What the task asks: Repeat the listing exactly. The images do not belong in the copy.

Data section:
◇ ◇ ◇ ◇ ◇
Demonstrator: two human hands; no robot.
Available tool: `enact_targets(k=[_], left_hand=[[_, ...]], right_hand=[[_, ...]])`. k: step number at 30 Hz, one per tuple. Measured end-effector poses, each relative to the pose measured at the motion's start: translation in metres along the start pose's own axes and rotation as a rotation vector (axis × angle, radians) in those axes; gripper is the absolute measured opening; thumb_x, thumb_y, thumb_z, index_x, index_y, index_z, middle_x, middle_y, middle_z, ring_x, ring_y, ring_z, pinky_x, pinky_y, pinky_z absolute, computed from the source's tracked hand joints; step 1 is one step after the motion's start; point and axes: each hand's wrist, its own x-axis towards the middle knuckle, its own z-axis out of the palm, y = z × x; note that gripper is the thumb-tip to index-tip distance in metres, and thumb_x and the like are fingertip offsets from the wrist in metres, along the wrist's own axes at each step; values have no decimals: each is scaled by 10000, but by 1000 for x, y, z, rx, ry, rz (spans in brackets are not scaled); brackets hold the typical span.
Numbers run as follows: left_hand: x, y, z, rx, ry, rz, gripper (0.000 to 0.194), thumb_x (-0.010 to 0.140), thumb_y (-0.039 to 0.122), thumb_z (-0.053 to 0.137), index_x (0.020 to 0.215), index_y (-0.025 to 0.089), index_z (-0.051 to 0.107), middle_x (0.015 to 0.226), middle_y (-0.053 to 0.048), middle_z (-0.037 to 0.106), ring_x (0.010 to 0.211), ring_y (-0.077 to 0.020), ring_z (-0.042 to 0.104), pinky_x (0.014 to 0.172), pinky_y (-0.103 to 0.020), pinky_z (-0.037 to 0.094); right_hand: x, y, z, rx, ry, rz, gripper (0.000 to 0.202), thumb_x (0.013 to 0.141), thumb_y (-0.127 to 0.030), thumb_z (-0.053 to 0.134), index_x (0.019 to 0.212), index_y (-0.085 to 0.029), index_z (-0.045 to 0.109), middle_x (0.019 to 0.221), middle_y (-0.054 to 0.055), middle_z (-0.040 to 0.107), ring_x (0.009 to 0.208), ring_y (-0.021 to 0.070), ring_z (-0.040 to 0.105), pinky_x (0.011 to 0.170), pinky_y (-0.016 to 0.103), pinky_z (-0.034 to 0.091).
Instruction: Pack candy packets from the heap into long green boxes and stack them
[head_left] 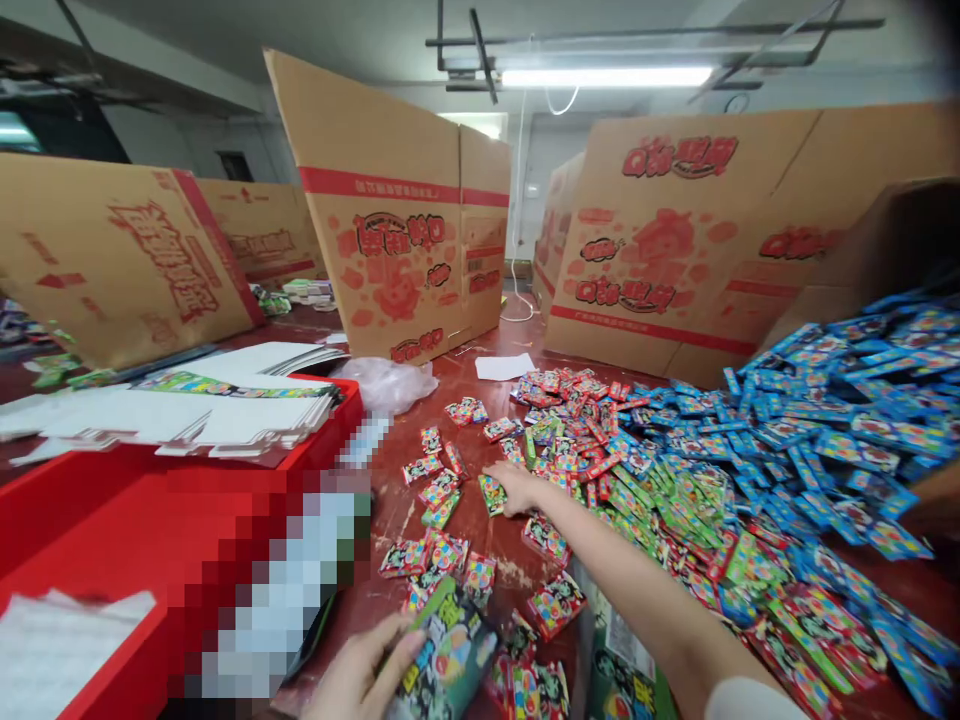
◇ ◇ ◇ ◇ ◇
Result:
Demonstrator: two human hands; no robot.
Available tool: `enact_targets(k=[_], left_hand=[[_, ...]], right_hand=[[_, ...]])`. k: step number at 30 Hz, one per tuple. Measured end-effector poses, each relative to the pose measured at the motion's start: translation in metres along the start pose's own axes and rotation as a rotation vector (axis × angle, radians) in those axes; gripper is the absolute measured opening; thumb_x, thumb_y, thumb_z, index_x, index_y, index_z, middle_x, middle_y, middle_z, ring_x, ring_y, ring_z, pinky_x, pinky_y, pinky_z absolute, computed from the source's tracked hand joints; step 1 is one step after the motion's start; point and axes: each hand's wrist, its own x-axis towards the middle knuckle, its own z-axis out of the palm, y = z × x; note that gripper is the thumb-tip to index-tip distance in metres, and thumb_x and the like are fingertip offsets from the wrist in metres, along the wrist's own axes at each step; values have no decimals: each is scaled by 10000, but by 1000 for x, y, z, rx, ry, rz (spans in brackets are not scaled); brackets hold the typical span.
Numbers run as follows: left_hand: x, y, z, rx, ry, rz, gripper (0.000 to 0.194), thumb_x (-0.010 to 0.140), thumb_y (-0.039 to 0.122), thumb_z (-0.053 to 0.137), index_x (0.020 to 0.215), index_y (-0.025 to 0.089), index_z (-0.051 to 0.107), middle_x (0.015 to 0.226), middle_y (-0.053 to 0.048), middle_z (-0.037 to 0.106), ring_x (0.010 to 0.211), ring_y (-0.077 to 0.020), ring_z (-0.042 to 0.104), pinky_x (0.014 to 0.172), pinky_y (-0.103 to 0.020), pinky_z (-0.037 to 0.094); right_hand: x, y, z, rx, ry, rz, gripper (0.000 to 0.202), thumb_x (0.013 to 0.141), thumb_y (-0.127 to 0.030), thumb_z (-0.053 to 0.134), index_x (0.019 to 0.212), index_y (-0.085 to 0.029), index_z (-0.045 to 0.109), middle_x (0.019 to 0.221), middle_y (-0.054 to 0.055), middle_z (-0.040 to 0.107), ring_x (0.009 to 0.208), ring_y (-0.021 to 0.070), ring_z (-0.040 to 0.105), pinky_x (0.011 to 0.170), pinky_y (-0.016 to 0.103), pinky_z (-0.034 to 0.091).
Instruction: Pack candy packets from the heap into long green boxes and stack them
[head_left] 

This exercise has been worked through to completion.